Most AI-built products get 70% of the way there and then collapse. The first version feels magical — a working demo in an afternoon — but the moment you try to add a real feature, fix a bug, or hand it off, the whole thing starts to fight you. Code drifts. Documentation lies. Nothing is testable. The project quietly stalls.
THE 70% PROBLEM — WHY MOST AI-BUILT PRODUCTS STALL
I built Product OS to solve that. It’s the system I use to go from an idea to a production-ready product, with the same predictable result every time. This page is a high-level look at how it works.
The core idea
Product OS is a pipeline. Each stage has one job, hands a clear output to the next stage, and never reaches back to do another stage’s work.
Each stage owns exactly one thing. That single rule is what makes the output consistent.
Think of it like a kitchen with clear stations — prep, line, plating. No one does two jobs at once. No station can skip its work. The dish that comes out the other end is the same quality every night.

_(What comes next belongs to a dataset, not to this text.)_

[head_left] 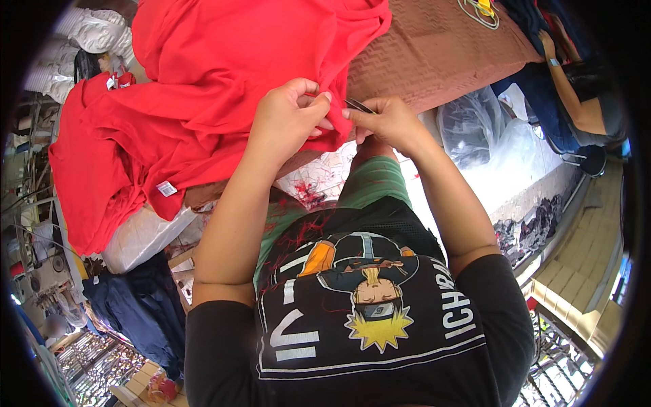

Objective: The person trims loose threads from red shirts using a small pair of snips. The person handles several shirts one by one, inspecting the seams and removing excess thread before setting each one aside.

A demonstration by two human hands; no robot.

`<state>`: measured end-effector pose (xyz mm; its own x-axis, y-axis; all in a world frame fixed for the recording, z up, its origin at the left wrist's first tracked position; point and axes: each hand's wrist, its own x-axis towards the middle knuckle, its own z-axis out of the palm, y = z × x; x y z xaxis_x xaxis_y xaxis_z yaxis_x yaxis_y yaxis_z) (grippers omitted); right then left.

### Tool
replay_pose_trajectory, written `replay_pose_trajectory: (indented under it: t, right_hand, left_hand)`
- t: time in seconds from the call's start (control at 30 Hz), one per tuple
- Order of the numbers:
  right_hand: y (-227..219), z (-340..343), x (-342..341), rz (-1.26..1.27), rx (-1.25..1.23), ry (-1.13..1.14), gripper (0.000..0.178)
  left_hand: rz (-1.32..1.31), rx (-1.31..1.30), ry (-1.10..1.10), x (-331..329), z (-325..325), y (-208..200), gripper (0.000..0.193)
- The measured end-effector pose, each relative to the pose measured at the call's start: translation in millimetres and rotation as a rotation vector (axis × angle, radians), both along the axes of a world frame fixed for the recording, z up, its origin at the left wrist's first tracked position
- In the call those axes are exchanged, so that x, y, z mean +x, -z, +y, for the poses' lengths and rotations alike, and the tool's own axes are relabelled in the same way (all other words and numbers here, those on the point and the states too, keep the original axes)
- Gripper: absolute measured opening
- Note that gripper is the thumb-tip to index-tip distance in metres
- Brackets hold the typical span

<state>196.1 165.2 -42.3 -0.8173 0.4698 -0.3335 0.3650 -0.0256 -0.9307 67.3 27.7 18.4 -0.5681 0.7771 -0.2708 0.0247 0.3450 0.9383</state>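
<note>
Spreading over the brown cover (441,54), red fabric (210,88) bears a small white printed label (166,188) at left; the left hand (295,115) pinches its edge, the right hand (390,123) grips a dark pointed tool (359,106), and white lettering (458,308) marks the black shirt (363,298).

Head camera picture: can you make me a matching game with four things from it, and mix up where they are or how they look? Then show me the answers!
Things
1. red cloth
2. small dark tool
3. plastic sheeting
4. dark blue cloth

Places and looks
A. see-through, to the right of the right forearm
B. below the red cloth, on the picture's left side
C. poking out from the right hand
D. spread out wide, with the left hand at its edge

Right pairs: 1-D, 2-C, 3-A, 4-B
</note>
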Motion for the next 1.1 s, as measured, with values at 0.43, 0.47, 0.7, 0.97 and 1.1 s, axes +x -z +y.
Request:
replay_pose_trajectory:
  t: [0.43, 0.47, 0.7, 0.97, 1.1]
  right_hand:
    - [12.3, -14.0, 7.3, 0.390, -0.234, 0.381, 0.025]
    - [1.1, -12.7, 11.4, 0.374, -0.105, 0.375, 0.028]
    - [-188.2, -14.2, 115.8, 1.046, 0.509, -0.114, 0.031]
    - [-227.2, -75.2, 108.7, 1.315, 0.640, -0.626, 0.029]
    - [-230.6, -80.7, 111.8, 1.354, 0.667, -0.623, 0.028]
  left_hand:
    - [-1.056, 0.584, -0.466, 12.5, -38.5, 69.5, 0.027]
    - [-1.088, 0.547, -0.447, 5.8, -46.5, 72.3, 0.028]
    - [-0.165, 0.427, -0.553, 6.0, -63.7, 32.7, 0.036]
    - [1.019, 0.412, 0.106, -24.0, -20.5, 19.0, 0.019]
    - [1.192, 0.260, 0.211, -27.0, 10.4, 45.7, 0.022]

THE PIPELINE — FOUR STAGES, ONE PREDICTABLE OUTPUT
The four stages
Plan the product
I produce a unified spec — a single document covering what the product is, who it's for, how it works, and what it means to be "done." If I'm rebuilding a messy MVP, a dedicated step audits the existing codebase and converts it into the same kind of spec.
Prep the build
The spec is transformed into a complete set of build documents — a phase-by-phase execution plan, a context library, a rulebook for the AI builder, a runbook for me, and a pre-flight checklist. The work is broken into small, ordered phases, each one buildable in isolation.
Build, test, verify, merge
Each phase runs through a strict 10-step protocol — load context, branch, build, write tests with explicit success criteria, run them, run quality gates, verify in a real browser, present a completion report, merge, then update docs and lessons.
Add features without breaking the system
New requests go through a planning step that grounds the conversation in what actually exists in the code and decides whether the change is a quick tweak or large enough to need its own phase. Either way, the build documents stay in sync with the product.
The safety nets
A few pieces run alongside the main pipeline to keep quality high:
Why this produces consistent results
The output is the same every time: a product that works, has real tests, has up-to-date documentation, and is ready for the next change. Not just a demo — a real product.